Here's what I tried so far:

using System;
using System.Xml.XPath;

namespace Test
{
    class Test
    {
        static void Main(string[] args)
        {
            XPathDocument doc = new XPathDocument("Test.xml");
            XPathNavigator nav = doc.CreateNavigator();

            Console.WriteLine(nav.Select("//table[@id='theTable']/tbody/tr[preceding-sibling::tr[@class='theClass'] and following-sibling::tr[@class='theClass']]").Count);
            Console.WriteLine(nav.Select("//table[@id='theTable']/tbody/tr[preceding-sibling::tr[@class='theClass'][2] and following-sibling::tr[@class='theClass'][4]]").Count);

            Console.ReadKey(true);
        }
    }
}

This code, ran over the above HTML, outputs 19 and 5. So only the second XPath expression works but that only because it searches for elements that have two elements with class=theClass before them and 4 after them.

My problem starts now. I want to write a single expression that will return only the first group of elements that come after a <td class="theClass"></td> tag, no matter how many more groups are following it.

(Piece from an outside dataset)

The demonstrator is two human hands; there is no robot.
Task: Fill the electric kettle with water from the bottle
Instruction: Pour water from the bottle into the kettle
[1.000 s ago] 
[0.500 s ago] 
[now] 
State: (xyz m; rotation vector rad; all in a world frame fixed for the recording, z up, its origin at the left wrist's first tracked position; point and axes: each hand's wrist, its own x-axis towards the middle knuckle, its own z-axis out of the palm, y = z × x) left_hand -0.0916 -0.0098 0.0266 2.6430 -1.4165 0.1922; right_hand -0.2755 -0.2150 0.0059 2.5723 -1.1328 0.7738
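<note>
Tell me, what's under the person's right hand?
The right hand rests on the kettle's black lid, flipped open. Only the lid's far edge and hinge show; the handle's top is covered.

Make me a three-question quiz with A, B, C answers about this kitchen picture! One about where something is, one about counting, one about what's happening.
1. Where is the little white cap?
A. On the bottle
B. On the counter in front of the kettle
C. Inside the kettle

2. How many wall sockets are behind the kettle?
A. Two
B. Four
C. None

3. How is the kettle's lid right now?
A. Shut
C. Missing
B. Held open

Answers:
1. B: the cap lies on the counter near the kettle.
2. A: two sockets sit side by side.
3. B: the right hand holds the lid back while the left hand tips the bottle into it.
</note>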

If I run my code over this HTML

<table id="theTable">
    <tbody>
        <tr class="theClass">A</tr>
        <tr class="theClass">B</tr>
        <tr>1</tr>
        <tr>2</tr>
        <tr>3</tr>
        <tr>4</tr>
        <tr>5</tr>
        <tr>6</tr>
    </tbody>
</table>

it will output 0 and 0.

So it's no good.

Does anybody have any ideas?

Thank you!

@ChuckSavage I expect, for the first HTML, to have the elements 1,2,3,4,5 returned and for the second HTML, the elemenets 1,2,3,4,5,6. — Leif Lazar, May 30 '12 at 09:10

Dimitre Novatchev · Accepted Answer · 2012-05-30T12:03:45.307

Now, what I'm trying to do is to get only those elements that are between the B and C nodes

Use this single XPath expression:

   /*/*/tr[.='B']
           /following-sibling::*
             [count(.|/*/*/tr[. ='C']/preceding-sibling::*)
             =
              count(/*/*/tr[. ='C']/preceding-sibling::*)
             ]

Here is an XSLT - based verification:

<xsl:stylesheet version="1.0"
 xmlns:xsl="http://www.w3.org/1999/XSL/Transform">
 <xsl:output omit-xml-declaration="yes" indent="yes"/>

 <xsl:template match="/">
  <xsl:copy-of select=
  "/*/*/tr[.='B']
           /following-sibling::*
             [count(.|/*/*/tr[. ='C']/preceding-sibling::*)
             =
              count(/*/*/tr[. ='C']/preceding-sibling::*)
             ]
  "/>
 </xsl:template>
</xsl:stylesheet>

when this transformation is applied on the first provided XML document:

<table id="theTable">
    <tbody>
        <tr class="theClass">A</tr>
        <tr class="theClass">B</tr>
        <tr>1</tr>
        <tr>2</tr>
        <tr>3</tr>
        <tr>4</tr>
        <tr>5</tr>
        <tr class="theClass">C</tr>
        <tr class="theClass">D</tr>
        <tr>6</tr>
        <tr>7</tr>
        <tr>8</tr>
        <tr>9</tr>
        <tr>10</tr>
        <tr>11</tr>
        <tr>12</tr>
        <tr>13</tr>
        <tr>14</tr>
        <tr>15</tr>
        <tr class="theClass">E</tr>
        <tr class="theClass">F</tr>
        <tr>16</tr>
        <tr>17</tr>
        <tr>18</tr>
        <tr>19</tr>
        <tr>20</tr>
        <tr>21</tr>
        <tr>22</tr>
    </tbody>
</table>

the XPath expression is evaluated and the selected nodes are copied to the output:

<tr>1</tr>
<tr>2</tr>
<tr>3</tr>
<tr>4</tr>
<tr>5</tr>

Explanation:

Here we simply use the Kayessian formula for node-set intersection:

$ns1[count(.|$ns2) = count($ns2)]

where we substituted $ns1 with:

 /*/*/tr[.='B']
               /following-sibling::*

and we substituted $ns2 with:

/*/*/tr[. ='C']/preceding-sibling::*

The second problem:

My problem starts now. I want to write a single expression that will return only the first group of elements that come after a <td class="theClass"></td> tag, no matter how many more groups are following it.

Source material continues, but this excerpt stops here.